Como nació la aspirina

La aspirina es el medicamento más utilizado del mundo. Su padre es el científico alemán Felix Hoffmann, que en 1897 consiguió sintetizar el ácido acetilsalicílico, pero hasta llegar a nuestros días ha tenido un intenso recorrido.

La aspirina es el gran medicamento del siglo XX.

Probablemente, la aspirina sea el medicamento más conocido del mundo. Es el fármaco más consumido -cada día se toman 216 millones de aspirinas-, y seguro que más de una vez nos hemos tomado una de estas pastillas, o en su defecto de algún genérico. La aparición de la aspirina fue uno de los grandes hitos en la historia de la farmacología, pero tuvo que recorrer un largo camino desde que los griegos comenzaron a utilizar la corteza de sauce para aliviar el dolor hasta convertirse en esas pastillas que los más hipocondríacos siempre llevan a todas partes.

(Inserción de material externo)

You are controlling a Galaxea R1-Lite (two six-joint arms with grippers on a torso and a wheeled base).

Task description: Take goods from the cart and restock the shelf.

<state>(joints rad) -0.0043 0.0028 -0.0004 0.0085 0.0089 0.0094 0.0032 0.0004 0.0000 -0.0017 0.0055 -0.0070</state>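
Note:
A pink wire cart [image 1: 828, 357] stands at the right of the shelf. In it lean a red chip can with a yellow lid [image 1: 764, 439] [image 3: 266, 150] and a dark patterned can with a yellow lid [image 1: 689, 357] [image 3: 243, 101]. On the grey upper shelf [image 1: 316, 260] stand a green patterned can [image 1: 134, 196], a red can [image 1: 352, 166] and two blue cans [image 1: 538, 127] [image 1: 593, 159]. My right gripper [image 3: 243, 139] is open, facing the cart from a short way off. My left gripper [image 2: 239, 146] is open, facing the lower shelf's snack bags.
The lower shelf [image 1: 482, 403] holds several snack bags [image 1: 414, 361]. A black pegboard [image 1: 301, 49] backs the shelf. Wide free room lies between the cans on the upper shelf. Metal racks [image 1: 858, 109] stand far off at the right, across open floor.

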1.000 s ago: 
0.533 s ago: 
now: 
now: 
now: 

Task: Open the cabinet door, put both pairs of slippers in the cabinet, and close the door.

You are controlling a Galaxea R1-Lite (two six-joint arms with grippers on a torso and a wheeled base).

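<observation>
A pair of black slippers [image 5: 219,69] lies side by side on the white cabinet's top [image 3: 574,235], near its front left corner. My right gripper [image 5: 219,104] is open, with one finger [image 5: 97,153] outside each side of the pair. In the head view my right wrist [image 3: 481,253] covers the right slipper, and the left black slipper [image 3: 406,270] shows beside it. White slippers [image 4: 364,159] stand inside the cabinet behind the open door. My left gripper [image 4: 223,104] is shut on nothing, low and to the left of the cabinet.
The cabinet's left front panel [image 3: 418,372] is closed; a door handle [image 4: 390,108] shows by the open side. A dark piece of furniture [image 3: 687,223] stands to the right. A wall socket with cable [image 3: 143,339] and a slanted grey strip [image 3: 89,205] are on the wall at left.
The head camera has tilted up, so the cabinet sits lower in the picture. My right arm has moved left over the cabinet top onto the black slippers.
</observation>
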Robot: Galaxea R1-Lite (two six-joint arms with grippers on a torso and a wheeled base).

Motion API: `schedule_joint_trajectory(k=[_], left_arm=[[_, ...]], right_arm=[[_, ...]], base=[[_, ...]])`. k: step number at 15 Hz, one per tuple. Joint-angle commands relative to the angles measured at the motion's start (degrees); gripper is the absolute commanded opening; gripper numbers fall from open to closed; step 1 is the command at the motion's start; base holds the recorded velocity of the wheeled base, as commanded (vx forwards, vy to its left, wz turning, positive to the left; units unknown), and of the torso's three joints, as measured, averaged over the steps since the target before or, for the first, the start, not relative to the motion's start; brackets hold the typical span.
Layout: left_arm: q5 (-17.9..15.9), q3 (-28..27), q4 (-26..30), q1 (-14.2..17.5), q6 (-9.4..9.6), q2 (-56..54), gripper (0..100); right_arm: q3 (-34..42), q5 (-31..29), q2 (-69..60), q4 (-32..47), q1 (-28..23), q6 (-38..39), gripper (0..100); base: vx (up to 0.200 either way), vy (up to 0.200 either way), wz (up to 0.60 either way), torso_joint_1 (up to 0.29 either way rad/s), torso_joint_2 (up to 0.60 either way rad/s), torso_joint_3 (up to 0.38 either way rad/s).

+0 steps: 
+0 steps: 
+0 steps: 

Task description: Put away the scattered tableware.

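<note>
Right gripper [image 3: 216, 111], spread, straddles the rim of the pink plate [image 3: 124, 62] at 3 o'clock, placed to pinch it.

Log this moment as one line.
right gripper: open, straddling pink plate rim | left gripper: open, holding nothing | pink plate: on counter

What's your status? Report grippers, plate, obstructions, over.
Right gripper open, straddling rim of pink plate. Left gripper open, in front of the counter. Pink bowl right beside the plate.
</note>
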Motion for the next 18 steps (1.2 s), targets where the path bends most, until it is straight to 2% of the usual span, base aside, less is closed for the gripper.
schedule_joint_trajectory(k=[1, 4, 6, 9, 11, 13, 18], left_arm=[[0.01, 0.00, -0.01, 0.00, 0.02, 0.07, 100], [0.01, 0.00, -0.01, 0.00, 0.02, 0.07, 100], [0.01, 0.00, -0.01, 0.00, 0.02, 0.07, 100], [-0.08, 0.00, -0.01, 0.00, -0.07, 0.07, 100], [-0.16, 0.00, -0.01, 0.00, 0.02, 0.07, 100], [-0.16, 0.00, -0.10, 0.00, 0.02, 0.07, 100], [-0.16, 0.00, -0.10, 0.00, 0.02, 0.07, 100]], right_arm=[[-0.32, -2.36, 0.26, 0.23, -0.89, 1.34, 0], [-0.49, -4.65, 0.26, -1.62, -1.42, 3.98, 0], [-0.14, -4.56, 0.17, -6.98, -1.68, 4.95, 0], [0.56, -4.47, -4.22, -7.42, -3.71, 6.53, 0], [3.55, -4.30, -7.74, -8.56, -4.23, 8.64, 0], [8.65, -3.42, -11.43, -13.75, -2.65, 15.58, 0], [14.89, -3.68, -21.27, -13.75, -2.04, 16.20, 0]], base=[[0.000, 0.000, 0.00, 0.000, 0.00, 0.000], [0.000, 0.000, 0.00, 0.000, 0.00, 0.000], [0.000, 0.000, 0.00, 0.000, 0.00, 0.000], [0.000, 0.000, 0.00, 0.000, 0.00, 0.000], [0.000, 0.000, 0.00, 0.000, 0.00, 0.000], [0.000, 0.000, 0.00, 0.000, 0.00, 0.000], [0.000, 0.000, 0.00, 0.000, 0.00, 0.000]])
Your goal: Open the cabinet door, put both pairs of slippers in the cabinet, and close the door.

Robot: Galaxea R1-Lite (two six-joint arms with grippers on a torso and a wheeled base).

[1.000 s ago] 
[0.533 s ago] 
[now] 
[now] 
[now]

El principio activo de la aspirina es el ácido acetilsalicílico, un elemento que se encuentra en la corteza del sauce blanco. Esto no es de extrañar, ya que la mayoría de los medicamentos tienen su origen en la naturaleza. Ya desde la antigüedad, civilizaciones tan separadas geográficamente como la china o la romana conocían las propiedades terapéuticas que tenía la corteza del sauce, que durante siglos se utilizó para tratar diferentes dolencias. No fue hasta el siglo XVIII cuando se realiza el primer estudio sobre las propiedades curativas de la corteza del sauce.

Pero el siglo clave en la evolución de la aspirina fue el XIX. En 1828, Johann Buchner aisló por primera vez el principio activo de la corteza de sauce, a la que denominó salicina, y varios científicos comenzaron entonces a trabajar sobre este material. En 1897, Felix Hoffmann consiguió sintetizar la salicina con un nivel de pureza que nunca antes se había logrado, creando así el ácido acetilsalicílico. Dos años más tarde, los laboratorios Bayer, para los que trabajaba Hoffmann, patentaron la nueva medicina con el nombre de ‘Aspirina’, y se empezó a comercializar.

Con la llegada del siglo XX, pasó de fabricarse en polvos a hacerlo en pastillas. Su producción aumentó a un ritmo espectacular, y en 1952 entró en el Libro Guiness de los Récords tras convertirse en el analgésico más consumido en todo el mundo, un honor que todavía hoy mantiene.

Su nombre en alemán es aspirin. La ‘a’ viene del proceso de acetilización, ‘spir’ deriva de la spirea, una familia de plantas, y la terminación en ‘in’ es la que adoptaron muchos medicamentos que aparecieron en la misma época que la aspirina, por lo que esta también lo añadió. Hoy en día, el 85% de ácido acetilsalicílico se produce en la planta que Bayer tiene en Langreo (Asturias) y el 15% restante se hace en Colombia. Una vez producido, este ácido se tabletea en las fábricas de Bayer antes de llegar a nuestro farmacia.